Pat York’s dining table is piled high with her photographs of celebrities.

For decades, York traveled the world taking pictures of the famous. She picks up a portrait of “Barbarella”-era Jane Fonda making pasta, a young Andy Warhol, and a rakish Michael York, her husband. Dismissively waving her hand at this Who’s Who archive, she quips, “All those grinning actors and actresses.” But these days, York is focusing beneath the skin-deep beauty of stars and starlets. She is photographing dissected cadavers.

“I love the human body,” she enthuses. “It is endlessly fascinating. Computers are nothing compared to the complexity of what goes on under our skin. And once you’ve dissected a body, you feel how meaningless is all racial and religious prejudice. Under the skin, we are the same.”

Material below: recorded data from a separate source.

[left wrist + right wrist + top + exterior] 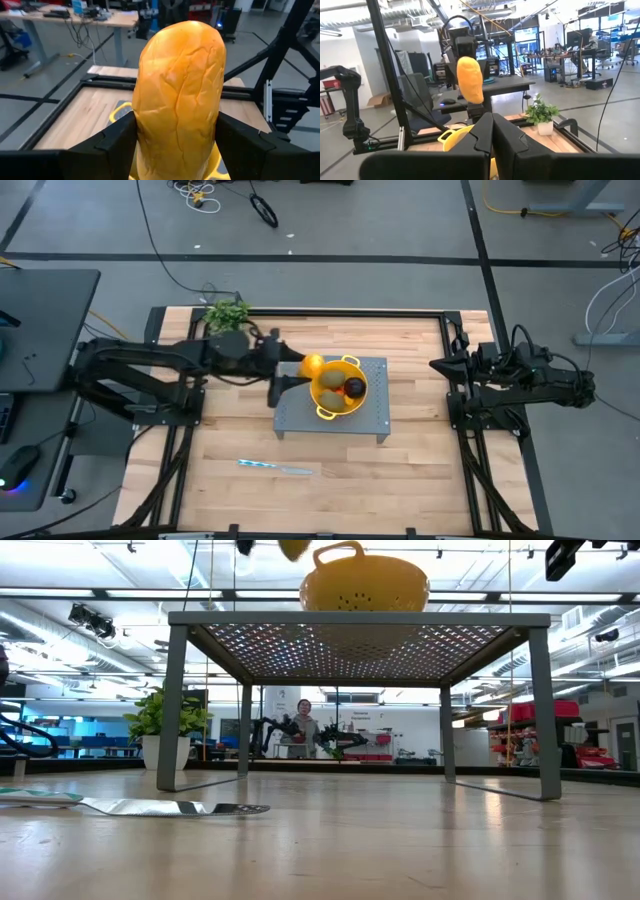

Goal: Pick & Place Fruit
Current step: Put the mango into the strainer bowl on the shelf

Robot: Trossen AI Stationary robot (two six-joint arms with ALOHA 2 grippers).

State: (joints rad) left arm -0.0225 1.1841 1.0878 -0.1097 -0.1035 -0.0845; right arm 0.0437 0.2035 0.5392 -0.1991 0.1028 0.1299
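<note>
A yellow-orange oblong fruit [313, 364] is in the air at the left handle of a yellow colander [341, 412], with my left gripper [303, 369] shut on it. The colander stands on a grey perforated stand [375, 418]. In it lie two brownish-green ovals [330, 378] [331, 399] and a small dark round fruit [355, 388]. My right gripper [492, 131] waits shut at the table's right edge, holding nothing. My left gripper pinches the oblong fruit's lower half [175, 145] between its two fingers [117, 140], one on each long side. The fingers come about level from the table's left and lie across the fruit. The fruit [470, 79] stands nearly upright, lifted clear, with its upper end above the fingers.
A thin silvery knife [275, 468] lies on the wood near the front, left of centre. A leafy green plant [227, 313] stands at the far left corner. A black frame rims the table. In the low view a person [303, 725] shows far off in the room.
</note>
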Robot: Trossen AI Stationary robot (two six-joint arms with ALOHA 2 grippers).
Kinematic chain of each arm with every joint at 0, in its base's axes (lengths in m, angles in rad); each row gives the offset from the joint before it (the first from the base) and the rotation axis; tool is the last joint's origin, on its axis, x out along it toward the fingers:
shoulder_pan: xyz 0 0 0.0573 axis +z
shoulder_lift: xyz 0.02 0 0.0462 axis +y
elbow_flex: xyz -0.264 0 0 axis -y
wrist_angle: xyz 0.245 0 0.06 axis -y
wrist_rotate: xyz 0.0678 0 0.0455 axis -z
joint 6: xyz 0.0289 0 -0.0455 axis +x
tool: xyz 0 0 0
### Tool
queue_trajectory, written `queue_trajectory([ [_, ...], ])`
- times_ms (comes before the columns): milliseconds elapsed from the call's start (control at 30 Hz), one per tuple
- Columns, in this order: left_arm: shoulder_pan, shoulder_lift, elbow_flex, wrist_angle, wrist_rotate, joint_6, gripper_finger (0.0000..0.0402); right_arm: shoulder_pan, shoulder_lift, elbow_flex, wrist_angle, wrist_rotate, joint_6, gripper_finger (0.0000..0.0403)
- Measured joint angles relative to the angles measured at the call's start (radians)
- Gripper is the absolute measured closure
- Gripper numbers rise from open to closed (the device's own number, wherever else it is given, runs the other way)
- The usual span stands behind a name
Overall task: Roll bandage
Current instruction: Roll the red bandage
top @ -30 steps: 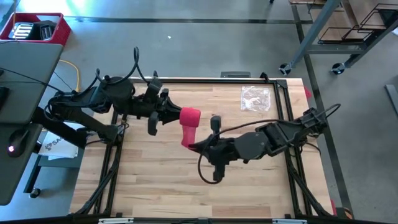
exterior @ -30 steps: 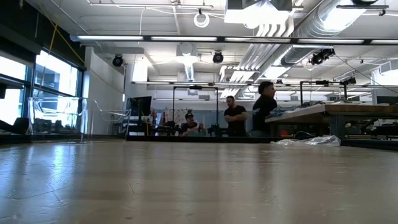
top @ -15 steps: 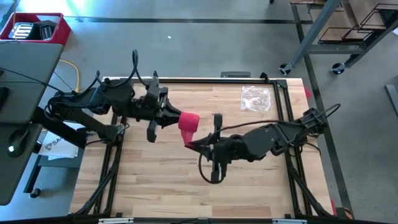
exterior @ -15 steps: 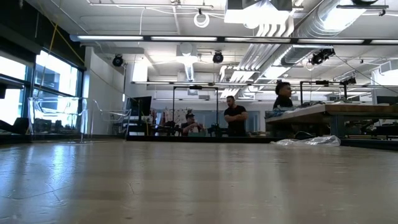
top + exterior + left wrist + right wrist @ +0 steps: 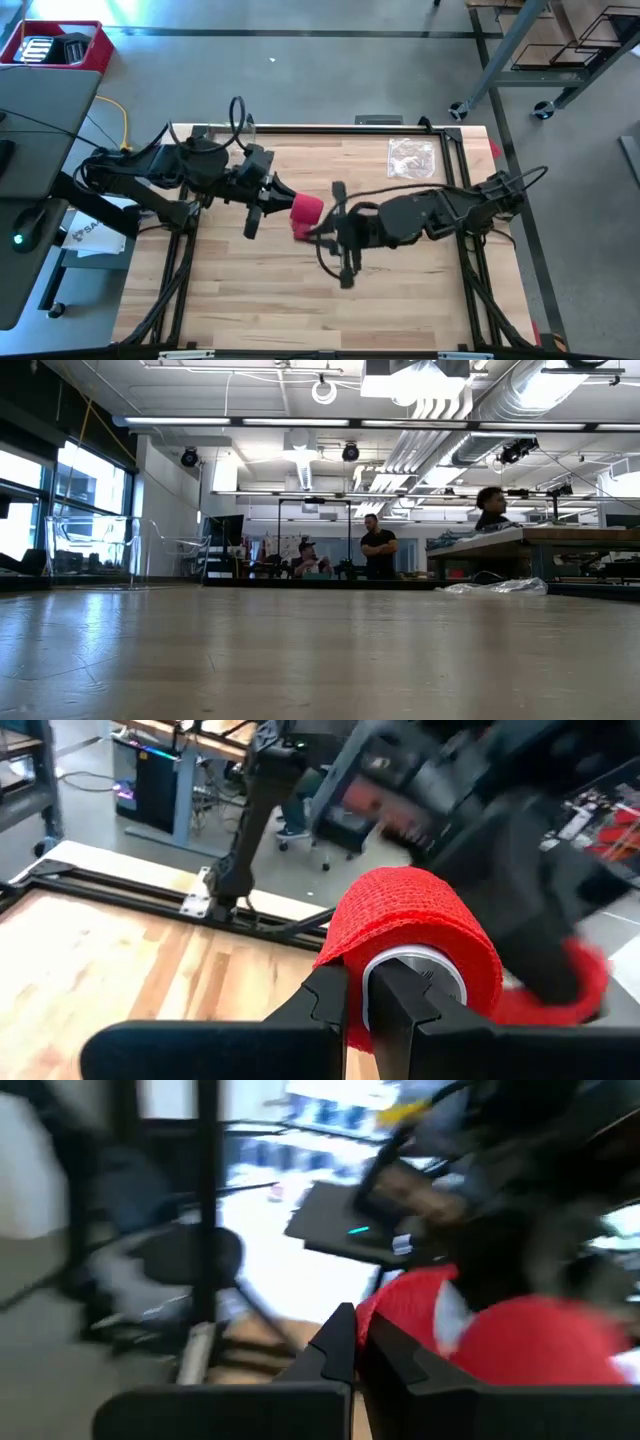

Over the past few years, her photographs of this disturbing subject have been exhibited around the world, from the Marble Palace of the Russian State Museum in St. Petersburg to the Zalman Gallery in Manhattan, where New York Times reviewer Grace Glueck observed that the photographs “convey a raw beauty of the body’s earthy connections.” Yet, York’s daring new work has not been shown in her hometown of L.A. Until now. The cadaver prints will be featured with pictures of people at work--unclothed--and celebrities in “What Piece of Work Is Man?” at Still/Moving Gallery in its new location adjacent to Les Deux Cafes in Hollywood through Oct. 6.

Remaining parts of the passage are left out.